- [Exercise]
Where the data below has the string "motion", return the whole line.

Start of Block

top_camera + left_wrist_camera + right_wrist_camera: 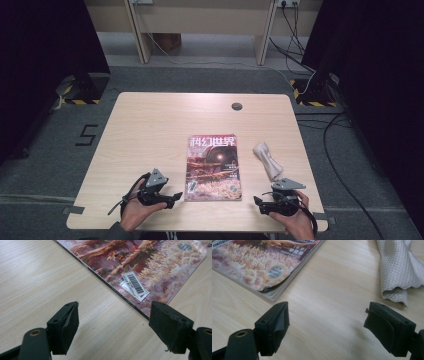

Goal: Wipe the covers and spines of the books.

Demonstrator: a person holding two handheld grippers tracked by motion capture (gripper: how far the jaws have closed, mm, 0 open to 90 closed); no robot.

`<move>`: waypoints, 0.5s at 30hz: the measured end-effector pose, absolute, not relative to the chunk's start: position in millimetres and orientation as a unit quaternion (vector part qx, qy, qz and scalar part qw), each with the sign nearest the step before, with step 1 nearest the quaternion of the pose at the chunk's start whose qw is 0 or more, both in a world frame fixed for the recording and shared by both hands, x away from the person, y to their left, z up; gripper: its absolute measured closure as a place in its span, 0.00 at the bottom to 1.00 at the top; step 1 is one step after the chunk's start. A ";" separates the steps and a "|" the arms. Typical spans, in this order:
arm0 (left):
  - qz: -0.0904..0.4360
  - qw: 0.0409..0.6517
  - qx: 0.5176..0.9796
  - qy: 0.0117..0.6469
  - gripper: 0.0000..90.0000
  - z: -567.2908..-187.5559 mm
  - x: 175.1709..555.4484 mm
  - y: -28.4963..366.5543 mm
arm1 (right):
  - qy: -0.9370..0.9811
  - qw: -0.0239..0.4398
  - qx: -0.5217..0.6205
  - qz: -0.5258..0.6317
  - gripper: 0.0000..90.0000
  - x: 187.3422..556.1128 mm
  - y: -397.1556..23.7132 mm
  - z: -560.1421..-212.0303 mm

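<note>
A magazine [213, 168] with a reddish cover lies flat in the near middle of the wooden table [150, 125]. A folded beige cloth [267, 160] lies to its right. My left gripper [175, 198], held in a hand, rests near the front edge just left of the magazine's near left corner [147, 312], jaws wide apart, nothing between them. My right gripper [258, 205] sits low on the other side, open and empty. It points at the bare wood between the magazine's near right corner [274, 296] and the cloth [398, 270].
A small round dark grommet [237, 106] is set in the table near its far edge. Cables trail on the floor at the right. Dark stands with striped bases stand at both far corners.
</note>
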State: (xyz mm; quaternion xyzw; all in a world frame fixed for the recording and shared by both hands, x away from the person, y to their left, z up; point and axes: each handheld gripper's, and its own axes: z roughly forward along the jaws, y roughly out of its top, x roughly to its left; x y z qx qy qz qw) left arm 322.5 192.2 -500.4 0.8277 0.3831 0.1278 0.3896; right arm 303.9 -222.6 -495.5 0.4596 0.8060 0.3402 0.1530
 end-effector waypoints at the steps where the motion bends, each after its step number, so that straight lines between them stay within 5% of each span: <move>1: 0.126 0.387 0.830 0.381 0.26 -500.7 322.4 191.8 | 0.809 0.150 0.457 0.338 0.21 301.4 -222.6 -496.4; 15: 0.125 0.388 0.830 0.381 0.25 -500.8 321.9 192.6 | 0.817 0.143 0.450 0.332 0.20 285.9 -222.5 -499.5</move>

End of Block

- [Exercise answer]
Demonstrator: a person holding two handheld grippers tracked by motion capture (gripper: how far the jaws have closed, mm, 0 open to 90 closed); no robot.
 end-effector waypoints at the steps where the motion bends, each after its step number, so that straight lines between them stay within 5% of each span: <move>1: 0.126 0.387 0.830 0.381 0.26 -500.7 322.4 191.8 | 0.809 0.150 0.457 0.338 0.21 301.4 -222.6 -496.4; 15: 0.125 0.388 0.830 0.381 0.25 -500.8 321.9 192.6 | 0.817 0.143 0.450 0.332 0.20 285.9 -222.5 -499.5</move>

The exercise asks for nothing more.